* _YOUR OBJECTIVE_
Below are several entries. Transcribe exactly those lines that fall from the one with "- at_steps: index" through the one with "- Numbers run", end lines included.
Top of DATA SHOWN
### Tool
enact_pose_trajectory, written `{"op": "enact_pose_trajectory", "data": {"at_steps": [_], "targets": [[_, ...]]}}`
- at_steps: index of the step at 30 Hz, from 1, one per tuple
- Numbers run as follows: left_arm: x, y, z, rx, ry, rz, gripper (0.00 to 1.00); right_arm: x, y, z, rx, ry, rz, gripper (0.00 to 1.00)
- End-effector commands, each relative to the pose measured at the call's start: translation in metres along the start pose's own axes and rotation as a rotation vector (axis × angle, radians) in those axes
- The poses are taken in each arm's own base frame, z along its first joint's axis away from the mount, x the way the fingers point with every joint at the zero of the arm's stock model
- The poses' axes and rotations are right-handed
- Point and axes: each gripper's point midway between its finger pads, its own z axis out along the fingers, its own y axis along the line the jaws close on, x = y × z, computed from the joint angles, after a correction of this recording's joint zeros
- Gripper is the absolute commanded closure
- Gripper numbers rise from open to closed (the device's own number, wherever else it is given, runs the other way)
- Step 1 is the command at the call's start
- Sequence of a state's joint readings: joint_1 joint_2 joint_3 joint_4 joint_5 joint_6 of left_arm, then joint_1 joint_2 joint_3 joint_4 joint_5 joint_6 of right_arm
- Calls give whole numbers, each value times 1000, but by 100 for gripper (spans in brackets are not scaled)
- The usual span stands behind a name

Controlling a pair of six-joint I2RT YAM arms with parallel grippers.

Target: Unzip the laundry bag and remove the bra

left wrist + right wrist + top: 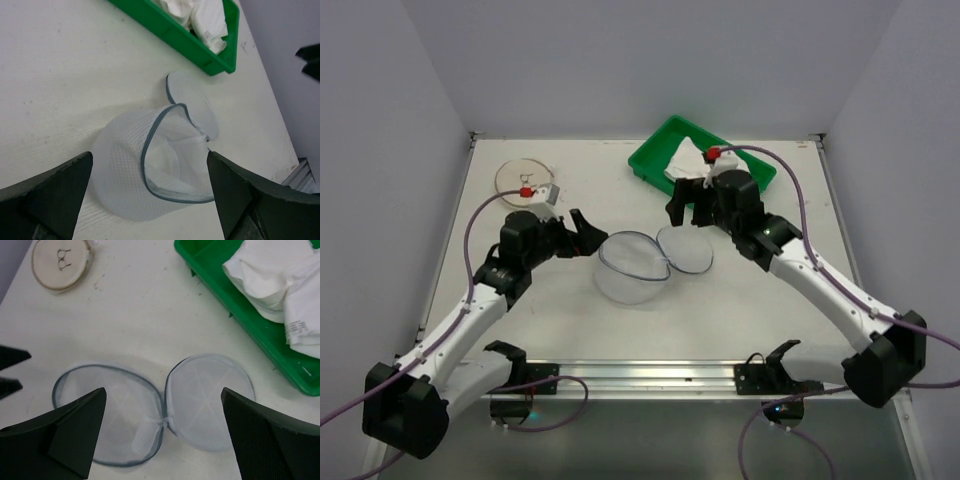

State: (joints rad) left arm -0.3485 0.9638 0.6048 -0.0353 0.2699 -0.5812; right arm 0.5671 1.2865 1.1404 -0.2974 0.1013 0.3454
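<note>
The laundry bag (632, 268) lies unzipped in the middle of the table, its two round mesh halves spread side by side and joined at one spot. Both halves (207, 395) look empty. The bra (685, 160), crumpled white fabric, lies in the green tray (645, 165). My left gripper (586, 234) is open just left of the bag, its fingers framing the deeper half (150, 170). My right gripper (688, 212) hangs open above the shallower half, holding nothing. The bra (280, 280) also shows at the top right of the right wrist view.
A flat beige disc (525, 178) with a small metal clasp lies at the back left. The green tray (240, 325) stands at the back right, close behind the right gripper. A metal rail (650, 375) runs along the near table edge between the arm bases.
</note>
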Motion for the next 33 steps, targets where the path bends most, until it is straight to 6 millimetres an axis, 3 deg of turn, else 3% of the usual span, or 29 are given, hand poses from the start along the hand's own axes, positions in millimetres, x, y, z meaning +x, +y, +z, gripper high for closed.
{"op": "enact_pose_trajectory", "data": {"at_steps": [1, 3, 4, 7, 10, 13, 17, 22, 33], "targets": [[-38, -25, -12, 43, -84, 71, 0, 12, 13, -23, -18, -65, 24, 1], [-46, -35, -18, 75, -93, 102, 0, 16, 19, -39, -42, -85, 53, 1], [-47, -39, -19, 89, -94, 113, 0, 28, 14, -40, -24, -74, 65, 1], [-43, -42, -22, 123, -103, 131, 0, 37, 11, -56, -36, -95, 111, 1], [-23, -33, -23, 143, -109, 147, 0, 38, -3, -68, 6, -146, 115, 1], [-26, -36, -30, 176, -183, 173, 0, 31, -6, -78, 3, -193, 120, 1], [-32, -47, -39, 225, -229, 205, 0, 39, -9, -76, 9, -187, 131, 1], [-24, -47, -37, 249, -214, 204, 0, 45, -21, -69, 94, -145, 114, 1], [-22, -54, -42, 281, -210, 204, 0, 51, -17, -61, 72, -135, 94, 1]]}}
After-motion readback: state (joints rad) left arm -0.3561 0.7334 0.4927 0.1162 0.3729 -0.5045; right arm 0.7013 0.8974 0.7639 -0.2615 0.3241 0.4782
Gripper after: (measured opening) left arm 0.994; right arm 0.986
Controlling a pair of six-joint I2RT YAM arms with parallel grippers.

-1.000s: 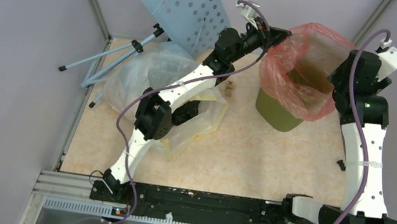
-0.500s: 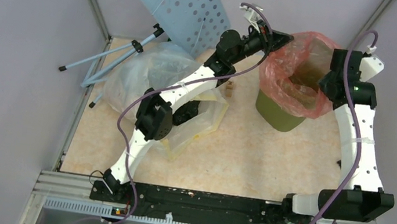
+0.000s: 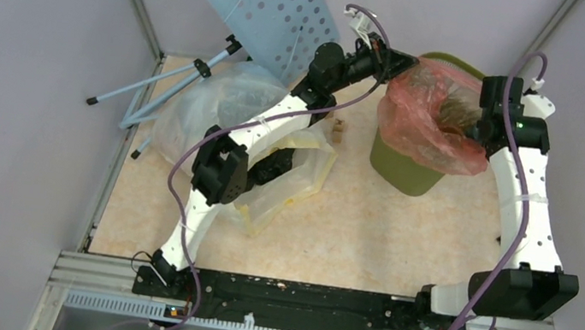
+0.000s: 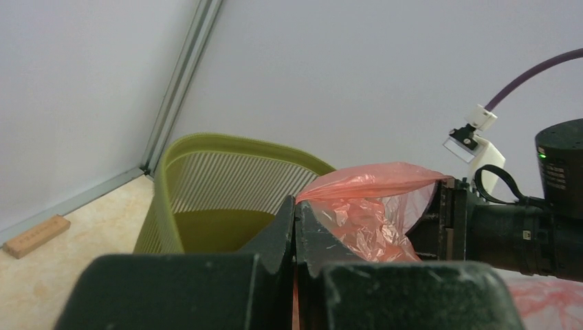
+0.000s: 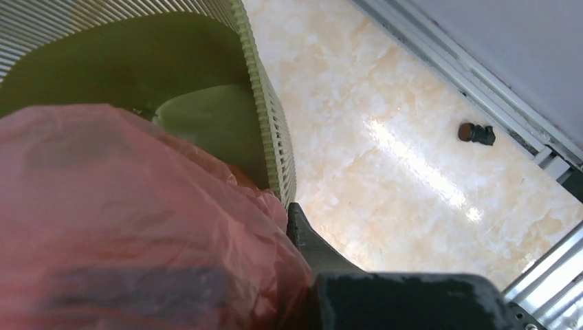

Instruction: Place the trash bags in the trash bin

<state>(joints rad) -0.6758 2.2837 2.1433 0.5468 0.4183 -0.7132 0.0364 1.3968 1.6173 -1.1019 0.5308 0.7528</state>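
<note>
The olive-green trash bin point(image 3: 404, 165) stands at the back right of the table, its far rim bare. A crinkly red-pink trash bag point(image 3: 433, 120) is draped over its mouth and front side. My left gripper point(image 3: 403, 62) is at the bin's left rim, shut on the bag's edge. The left wrist view shows the closed fingertips point(image 4: 295, 213) pinching the bag point(image 4: 375, 206) above the bin point(image 4: 206, 185). My right gripper point(image 3: 484, 131) is at the bin's right rim, shut on the bag. In the right wrist view the bag point(image 5: 124, 206) covers one finger; the other finger point(image 5: 309, 240) shows beside the bin point(image 5: 206, 89).
A light-blue perforated board point(image 3: 272, 7) on a folding stand leans at the back left. A large clear bag with a pale-yellow rim point(image 3: 227, 113) lies under the left arm. A small wooden block point(image 3: 337, 128) sits left of the bin. A small black part point(image 5: 476, 132) lies near the right rail.
My right gripper has moved in to the bin's right rim and shut on the bag. The bag's mouth has collapsed forward, baring the bin's far rim. The left gripper stayed shut.
</note>
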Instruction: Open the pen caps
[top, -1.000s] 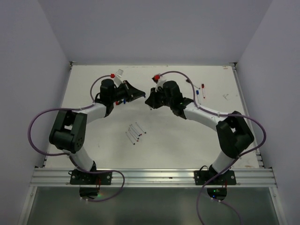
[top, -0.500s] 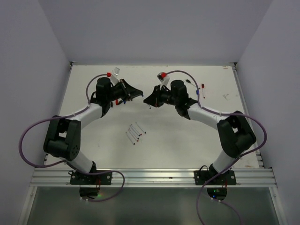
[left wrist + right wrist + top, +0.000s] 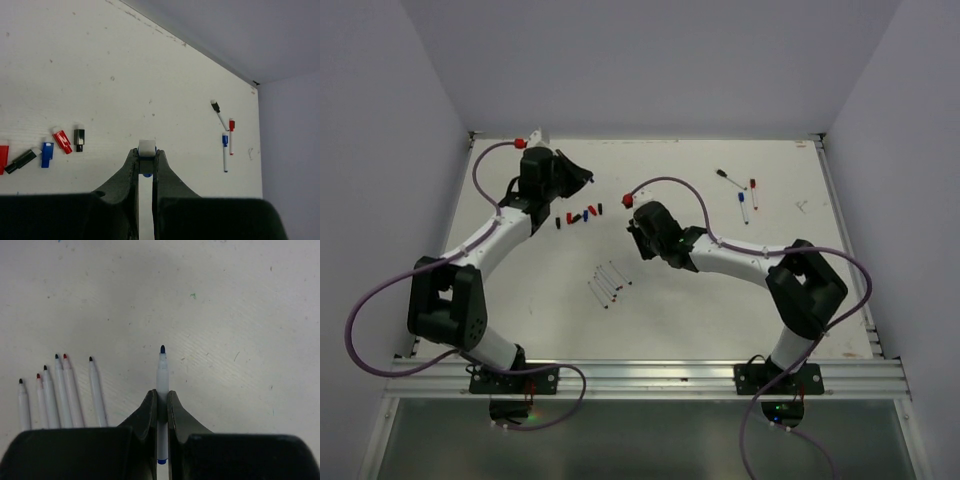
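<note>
Six uncapped pens (image 3: 61,390) lay side by side on the white table (image 3: 720,310), nearest the arm bases. Just beyond them the right gripper (image 3: 162,395) was clamped on a blue-tipped pen (image 3: 162,367), its bare tip pointing away from the fingers. Further back a short row of loose caps (image 3: 62,141), red, blue and black, lay left of centre. Near them the left gripper (image 3: 146,156) pinched a blue cap (image 3: 146,148) with a white end between its narrow jaws. At the far right three capped pens (image 3: 225,150), black, red and blue, lay well apart from the rest.
</note>
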You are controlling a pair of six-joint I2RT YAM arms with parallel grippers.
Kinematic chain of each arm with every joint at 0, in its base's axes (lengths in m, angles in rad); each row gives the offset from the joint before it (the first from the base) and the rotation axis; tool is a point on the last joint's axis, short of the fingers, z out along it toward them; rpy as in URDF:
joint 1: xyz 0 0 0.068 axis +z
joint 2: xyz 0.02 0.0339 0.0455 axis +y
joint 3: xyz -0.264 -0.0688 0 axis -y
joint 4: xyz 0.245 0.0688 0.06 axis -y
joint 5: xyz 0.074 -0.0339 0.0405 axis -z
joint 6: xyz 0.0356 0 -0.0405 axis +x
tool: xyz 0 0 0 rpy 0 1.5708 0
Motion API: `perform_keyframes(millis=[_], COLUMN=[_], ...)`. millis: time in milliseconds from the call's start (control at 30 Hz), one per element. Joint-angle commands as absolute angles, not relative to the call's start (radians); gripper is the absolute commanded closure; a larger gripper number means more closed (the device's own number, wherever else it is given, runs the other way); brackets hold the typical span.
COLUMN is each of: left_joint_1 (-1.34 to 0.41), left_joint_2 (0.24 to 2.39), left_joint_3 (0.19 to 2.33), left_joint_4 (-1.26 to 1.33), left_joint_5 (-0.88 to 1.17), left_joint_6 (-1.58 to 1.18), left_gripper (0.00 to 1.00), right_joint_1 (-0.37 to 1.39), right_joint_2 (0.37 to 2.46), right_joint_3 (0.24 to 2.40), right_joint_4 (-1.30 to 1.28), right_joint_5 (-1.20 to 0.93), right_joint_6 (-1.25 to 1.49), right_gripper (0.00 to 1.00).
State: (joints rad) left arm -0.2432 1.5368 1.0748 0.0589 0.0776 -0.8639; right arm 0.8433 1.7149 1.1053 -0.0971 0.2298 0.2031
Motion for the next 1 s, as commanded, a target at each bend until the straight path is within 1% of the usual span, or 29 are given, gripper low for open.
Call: perform_keyframes(millis=[0, 67, 233, 333, 500, 600, 633, 800, 833, 967], left_joint_1=[-0.262, -0.274, -0.297, -0.313, -0.327, -0.336, -0.339, -0.364, -0.373, -0.390], left_joint_2=[1.565, 1.581, 1.661, 1.706, 1.732, 1.758, 1.773, 1.833, 1.847, 1.878], left_joint_3=[1.154, 1.143, 1.161, 1.196, 1.215, 1.235, 1.242, 1.330, 1.342, 1.379], left_joint_4=[0.015, 0.014, 0.009, -0.033, -0.034, -0.043, -0.048, -0.136, -0.147, -0.193], left_joint_5=[0.066, 0.080, 0.136, 0.141, 0.127, 0.127, 0.132, 0.109, 0.092, 0.057], left_joint_6=[-0.704, -0.687, -0.631, -0.604, -0.589, -0.578, -0.574, -0.520, -0.514, -0.499], left_gripper=[1.00, 1.00, 1.00, 1.00, 1.00, 1.00, 1.00, 1.00, 1.00, 1.00], right_joint_1=[0.830, 0.830, 0.830, 0.831, 0.833, 0.839, 0.839, 0.850, 0.850, 0.853], right_joint_2=[1.776, 1.795, 1.842, 1.868, 1.879, 1.902, 1.911, 1.917, 1.916, 1.905], right_joint_3=[1.149, 1.149, 1.157, 1.161, 1.124, 1.132, 1.137, 1.131, 1.129, 1.120], right_joint_4=[-0.170, -0.161, -0.130, -0.117, -0.058, -0.057, -0.058, -0.037, -0.032, -0.023], right_joint_5=[0.190, 0.126, 0.077, 0.037, 0.003, 0.003, -0.026, -0.040, -0.044, -0.046], right_joint_6=[0.183, 0.186, 0.206, 0.215, 0.241, 0.242, 0.242, 0.256, 0.256, 0.261], right_gripper=[1.00, 1.00, 1.00, 1.00, 1.00, 1.00, 1.00, 0.89, 0.84, 0.75])
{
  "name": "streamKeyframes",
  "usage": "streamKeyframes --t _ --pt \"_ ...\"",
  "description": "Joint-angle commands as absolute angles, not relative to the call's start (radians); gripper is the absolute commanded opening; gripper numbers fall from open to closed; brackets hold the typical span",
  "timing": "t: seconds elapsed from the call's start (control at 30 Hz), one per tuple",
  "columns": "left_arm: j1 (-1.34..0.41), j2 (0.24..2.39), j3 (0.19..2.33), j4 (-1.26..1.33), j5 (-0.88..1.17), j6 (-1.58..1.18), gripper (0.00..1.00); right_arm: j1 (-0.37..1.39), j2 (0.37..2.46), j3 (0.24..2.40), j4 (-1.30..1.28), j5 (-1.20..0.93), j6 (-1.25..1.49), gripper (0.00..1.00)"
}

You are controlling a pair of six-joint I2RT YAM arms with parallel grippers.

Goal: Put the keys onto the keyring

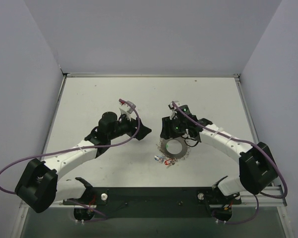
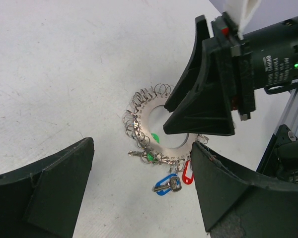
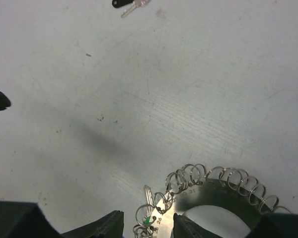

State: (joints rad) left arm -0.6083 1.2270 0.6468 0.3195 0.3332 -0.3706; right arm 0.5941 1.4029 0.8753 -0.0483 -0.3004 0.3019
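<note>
White table, grey walls on three sides. Left arm comes from the near-left corner to mid-table with its elbow bent. The left gripper points right toward the ring, fingers spread wide and holding nothing.

Right arm comes from the near-right corner with its wrist tipped down. The right gripper is over the far side of the ring, tips at the edge of the hole. Its jaws are partly spread, with a gap between the tips. In the right wrist view the ring's band sits in that gap; can't tell if the tips touch it.

White print on the right wrist's black housing is too blurred to read; a green light glows beside it.

Keyring: flat silvery band with an open centre and small wire loops round the rim, lying flat just right of table centre. The numerals stamped on the band are too small to read.

Keys are bunched at the ring's near-left rim, touching the loops: a green head, a red head and a blue one beside a small silver blade. A dark-headed key lies loose on the table, well apart from the ring.
</note>
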Motion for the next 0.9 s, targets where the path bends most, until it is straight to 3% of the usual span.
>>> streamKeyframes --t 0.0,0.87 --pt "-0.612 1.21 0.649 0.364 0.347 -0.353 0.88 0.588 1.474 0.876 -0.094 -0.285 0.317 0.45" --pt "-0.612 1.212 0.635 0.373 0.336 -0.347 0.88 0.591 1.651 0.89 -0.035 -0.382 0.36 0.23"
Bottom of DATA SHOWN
* _RESPONSE BOX_
- at_steps: index of the step at 30 Hz, from 1, one per tuple
- Numbers run as follows: left_arm: x, y, z, rx, ry, rz, gripper (0.00 to 1.00); right_arm: x, y, z, rx, ry, rz, gripper (0.00 to 1.00)

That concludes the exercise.